Python utilities for processing, reducing, scanning, and labeling email archives in mbox or IMAP form. Suitable for security-operations triage of an exported mailbox (phishing, exfiltration, policy violations), internal investigations, incident response, or legal evidence review. Designed for streaming and resume-on-failure so they handle multi-gigabyte archives without blowing memory or losing progress on a network disconnect.
Author: Jon Bowker
Requires: Python 3.10+. pip install -r requirements.txt.
| Script | Purpose |
|---|---|
extract_messages_by_address.py |
Stream-scans one or more mbox files and extracts every message where a given address (or domain substring) appears in From/To/Cc/Bcc/Reply-To/Sender/Delivered-To. Outputs a filtered mbox + index CSV. Deduped by Message-ID. Byte-offset checkpoint for resume on large archives. |
render_mbox_to_markdown.py |
Renders an mbox as a chronological Markdown evidence document with full forensic headers, plain-text body, attachment manifest (each file extracted to disk and hashed). |
scan_mbox_for_evidence.py |
Scans an mbox file and extracts messages matching configurable evidence keyword categories. |
label_matching_emails_via_imap.py |
Connects to an IMAP mailbox and applies a label/folder to messages whose address domains match configured domains. |
strip_attachments_from_mbox.py |
Creates an attachment-free mbox copy and writes an attachment inventory CSV. |
clean_evidence_csv.py |
Cleans text fields in evidence CSV output by removing HTML tags and normalizing whitespace. |
python extract_messages_by_address.py --mbox-file "<path-to-export.mbox>" --address "someone@example.com"

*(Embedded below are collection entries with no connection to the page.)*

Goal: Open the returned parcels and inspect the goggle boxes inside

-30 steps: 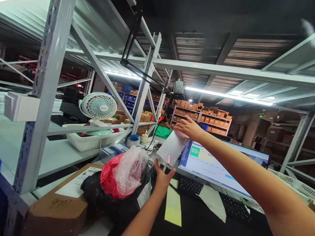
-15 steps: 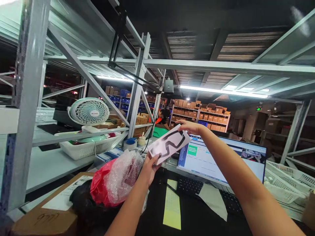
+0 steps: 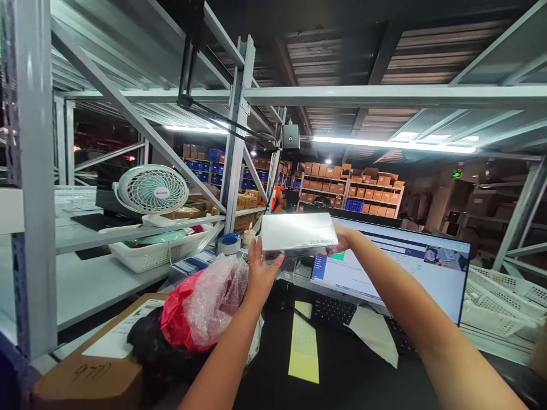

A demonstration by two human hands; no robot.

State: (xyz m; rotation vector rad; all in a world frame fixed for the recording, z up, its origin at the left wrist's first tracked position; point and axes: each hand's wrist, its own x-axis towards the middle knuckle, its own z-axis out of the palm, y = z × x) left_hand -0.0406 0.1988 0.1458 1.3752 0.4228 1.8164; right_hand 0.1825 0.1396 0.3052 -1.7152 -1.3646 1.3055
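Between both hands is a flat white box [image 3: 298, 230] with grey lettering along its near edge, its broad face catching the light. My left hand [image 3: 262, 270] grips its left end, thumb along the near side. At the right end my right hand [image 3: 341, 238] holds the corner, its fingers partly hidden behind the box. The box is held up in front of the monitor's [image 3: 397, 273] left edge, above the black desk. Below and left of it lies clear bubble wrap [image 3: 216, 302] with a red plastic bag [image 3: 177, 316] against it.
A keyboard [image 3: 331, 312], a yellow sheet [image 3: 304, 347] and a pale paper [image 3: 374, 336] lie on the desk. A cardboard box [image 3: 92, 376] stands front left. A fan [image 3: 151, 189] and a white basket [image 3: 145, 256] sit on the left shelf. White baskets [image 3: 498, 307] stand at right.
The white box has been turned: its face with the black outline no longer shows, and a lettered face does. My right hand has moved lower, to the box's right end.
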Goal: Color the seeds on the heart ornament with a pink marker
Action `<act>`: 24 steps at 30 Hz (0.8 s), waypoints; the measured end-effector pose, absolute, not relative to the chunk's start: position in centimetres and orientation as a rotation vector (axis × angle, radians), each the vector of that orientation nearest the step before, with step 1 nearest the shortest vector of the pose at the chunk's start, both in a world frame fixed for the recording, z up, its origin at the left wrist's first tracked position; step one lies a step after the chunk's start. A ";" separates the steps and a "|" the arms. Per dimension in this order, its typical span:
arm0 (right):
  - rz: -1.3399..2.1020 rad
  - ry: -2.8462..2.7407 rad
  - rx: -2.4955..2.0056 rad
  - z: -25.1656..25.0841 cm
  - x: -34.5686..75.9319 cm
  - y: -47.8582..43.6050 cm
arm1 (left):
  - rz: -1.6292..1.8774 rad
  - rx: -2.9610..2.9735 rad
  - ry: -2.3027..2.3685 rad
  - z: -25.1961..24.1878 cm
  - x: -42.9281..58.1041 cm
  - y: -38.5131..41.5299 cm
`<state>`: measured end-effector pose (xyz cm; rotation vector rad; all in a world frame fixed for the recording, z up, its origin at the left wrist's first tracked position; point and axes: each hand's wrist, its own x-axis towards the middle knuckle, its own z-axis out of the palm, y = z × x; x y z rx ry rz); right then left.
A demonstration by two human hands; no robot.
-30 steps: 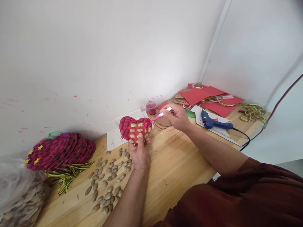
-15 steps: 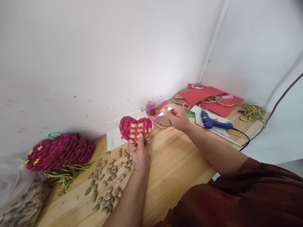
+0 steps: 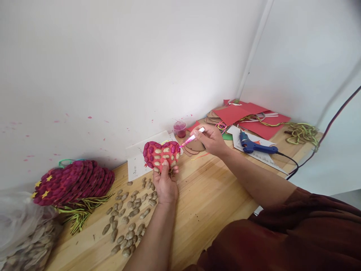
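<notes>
Two hands share the work above a wooden table (image 3: 203,195). The left hand (image 3: 166,183) is closed around the lower point of a red heart (image 3: 161,155) studded with peanut shells, thumb pressed on its front, holding it upright in the air over the boards. The right hand (image 3: 211,139) pinches a pink-tipped brush (image 3: 192,137) between fingers and thumb, its tip touching the heart's upper right edge, where some shells are already painted magenta and the middle ones remain bare.

Paint looks likely to stray: the grip on the heart is small and low, so a firm stroke could tilt it and smear colour onto the thumb or drip onto the wood. The paint cup (image 3: 180,129) stands just behind the heart, near enough to be knocked by a careless reach.

Loose peanut shells (image 3: 128,222) lie scattered on the table below the left wrist. A stack of finished hearts (image 3: 75,180) rests to the left, a blue glue gun (image 3: 255,146) and red paper (image 3: 248,114) lie to the right. Pink specks dot the white wall (image 3: 113,75) of the corner.
</notes>
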<state>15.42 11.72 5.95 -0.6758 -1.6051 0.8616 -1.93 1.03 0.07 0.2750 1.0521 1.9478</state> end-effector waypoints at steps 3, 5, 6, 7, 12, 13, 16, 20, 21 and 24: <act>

python render_mbox_to_markdown.py --mbox-file "<extracted.mbox>" --output-dir "<out-dir>"
python scan_mbox_for_evidence.py --mbox-file "<path-to-export.mbox>" --output-file "evidence_hits.csv"
python strip_attachments_from_mbox.py --input-mbox "<path-to-export.mbox>"
python clean_evidence_csv.py --input-file "evidence_hits.csv" --output-file "evidence_hits_clean.csv"
python label_matching_emails_via_imap.py --domains "example.com,example.org" --target-label "Labels/Evidence"extract_messages_by_address.py accepts multiple --mbox-file arguments and treats --address as a case-insensitive substring, so passing @example.com matches every address at that domain.
All scripts also accept their inputs via environment variables for automation; see each script's docstring for the supported variables.
These tools operate on user-provided email archives that may contain PII, credentials, or sensitive correspondence. Treat the repository as code-only:
- Do not commit mbox files, generated CSVs, attachment inventories, checkpoints, or
.envfiles. The included.gitignoreexcludes these. - Pass inputs and outputs through command-line arguments or environment variables; never hard-code addresses, domains, or labels into the scripts.
- For long-running jobs against large archives, output to a directory outside the repository so accidental commits cannot leak data.
email-evidence-tools/
├── clean_evidence_csv.py
├── extract_messages_by_address.py
├── label_matching_emails_via_imap.py
├── render_mbox_to_markdown.py
├── scan_mbox_for_evidence.py
├── strip_attachments_from_mbox.py
├── requirements.txt
└── README.md